Once the suture is out, the wound still needs protection while the deeper layers finish healing. Cover the site with a sterile gauze pad taped on all four sides to keep it clean and dry. If your surgeon prescribed a topical ointment, apply a thin layer directly over the closure line before placing the gauze.

Change the dressing daily or every few days based on how much the wound is still draining. Each time you change it, inspect the site for signs of trouble. Normal healing looks like a thin pink line with mild tenderness that decreases over time. Concerning signs include:

  • Spreading redness or color changes beyond the edges of the wound
  • Thick, cloudy, or foul-smelling discharge
  • The wound opening up or becoming deeper, longer, or wider
  • Warmth around the site that wasn’t there before
  • Fever above 101°F (38.4°C), chills, or sweating

After the dressing is no longer needed, the scar will continue to mature and flatten over the following months. Purse string closures generally produce minimal scarring because they convert a large open defect into a much smaller gathered closure, reducing the final scar length significantly compared to a straight-line closure.

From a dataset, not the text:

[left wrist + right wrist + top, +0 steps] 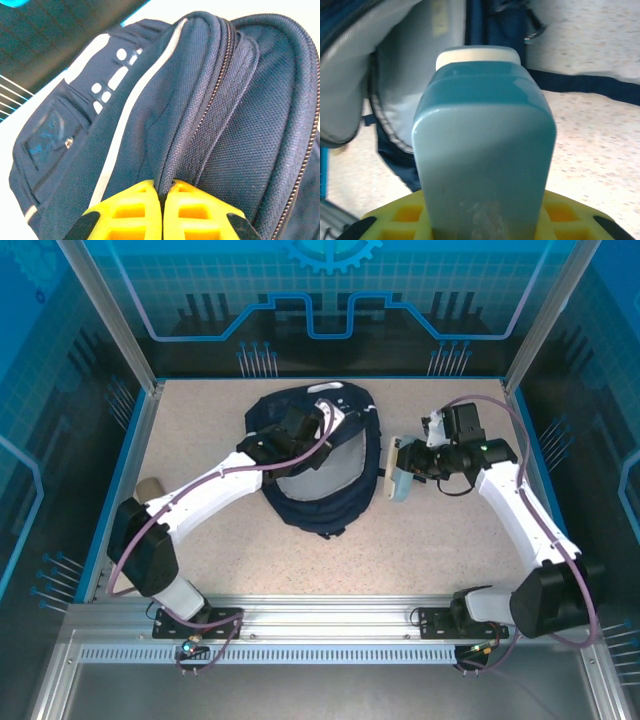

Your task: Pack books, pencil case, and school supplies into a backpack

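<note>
The navy backpack [320,480] lies mid-table with its flap lifted and its pale grey lining showing. My left gripper [305,428] is over its top, shut on a fold of navy fabric beside the zipper [212,95]; the yellow fingertips [142,200] pinch that fold in the left wrist view. My right gripper [408,468] hovers just right of the backpack, shut on a teal plastic box with a white end [482,130], whose white end faces the backpack's open mouth [405,75]. The tan pencil case [150,487] lies at the table's left edge. The books are out of view.
A dark backpack strap [585,85] trails over the speckled tabletop [420,550] to the right of the bag. Blue walls and metal posts [130,350] fence the table at the sides and back. The arms' bases sit on the near rail [320,620].
</note>
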### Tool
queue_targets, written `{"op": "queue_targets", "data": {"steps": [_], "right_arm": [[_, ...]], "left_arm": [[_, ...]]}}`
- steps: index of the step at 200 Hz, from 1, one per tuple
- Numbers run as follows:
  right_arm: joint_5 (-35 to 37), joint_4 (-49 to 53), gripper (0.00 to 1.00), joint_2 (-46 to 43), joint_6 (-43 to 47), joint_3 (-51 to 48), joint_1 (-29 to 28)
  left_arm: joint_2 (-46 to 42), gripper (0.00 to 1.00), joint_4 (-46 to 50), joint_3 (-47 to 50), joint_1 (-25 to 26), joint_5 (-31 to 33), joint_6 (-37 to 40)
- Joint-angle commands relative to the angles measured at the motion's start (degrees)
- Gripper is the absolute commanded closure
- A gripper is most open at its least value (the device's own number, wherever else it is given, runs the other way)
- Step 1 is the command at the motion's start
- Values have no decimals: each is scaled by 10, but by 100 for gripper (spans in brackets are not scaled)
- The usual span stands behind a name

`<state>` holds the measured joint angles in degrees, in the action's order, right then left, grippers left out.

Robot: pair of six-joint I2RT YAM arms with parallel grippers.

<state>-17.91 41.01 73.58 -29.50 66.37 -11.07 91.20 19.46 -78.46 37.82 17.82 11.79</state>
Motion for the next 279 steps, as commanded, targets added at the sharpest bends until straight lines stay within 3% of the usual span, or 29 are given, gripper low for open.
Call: {"op": "queue_targets", "data": {"steps": [1, 26, 81, 122, 149, 205, 229, 244, 264, 279], "right_arm": [[-92, -84, 75, -18, -73, -31, -25], [-124, -168, 75, -9, -157, -64, -54], [-106, -325, 74, 69, -327, -79, -103], [-45, -368, 73, 156, -376, -25, -139], [-22, -454, 74, 228, -417, -9, -153], [30, -535, 72, 360, -420, 76, -198], [7, -552, 67, 415, -438, 108, -202], [-28, -561, 58, 431, -456, 110, -197], [-30, -556, 42, 400, -452, 74, -188], [-29, -529, 38, 361, -440, 44, -178]], "left_arm": [[-22, 100, -111, -26, 6, 18, -68], [-2, 100, -80, -77, 12, 12, -80], [9, 100, -51, -127, 28, 10, -108], [3, 100, -32, -147, 28, -5, -141], [9, 100, -8, -172, 28, -16, -156], [22, 100, 13, -197, 28, -16, -189], [27, 100, 19, -198, 25, -16, -201], [30, 100, 23, -197, 22, -22, -204], [34, 100, 30, -197, 13, -40, -209], [40, 100, 36, -197, 5, -56, -214]]}}
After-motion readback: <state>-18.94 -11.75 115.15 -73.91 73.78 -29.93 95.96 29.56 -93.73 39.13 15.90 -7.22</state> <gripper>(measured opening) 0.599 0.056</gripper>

Purse String Sutures Around Tubes and Stomas

Purse string sutures used to secure gastrostomy tubes or drainage sites follow a slightly different removal logic. These sutures are designed so that once the tube is removed, tightening the purse string cinches the opening shut to prevent leakage. Removal of the suture itself typically happens after the stoma tract has closed sufficiently, and the timing depends on how quickly the site seals.

In these cases, the suture may be under more tension than a simple skin closure, and the surrounding tissue can be more fragile due to prolonged tube contact. The same basic technique applies: identify the knot, cut close to the skin on one side, and pull the thread out gently. But the threshold for stopping and seeking help if something doesn’t feel right is lower, given the proximity to internal organs and the risk of reopening a tract that hasn’t fully healed.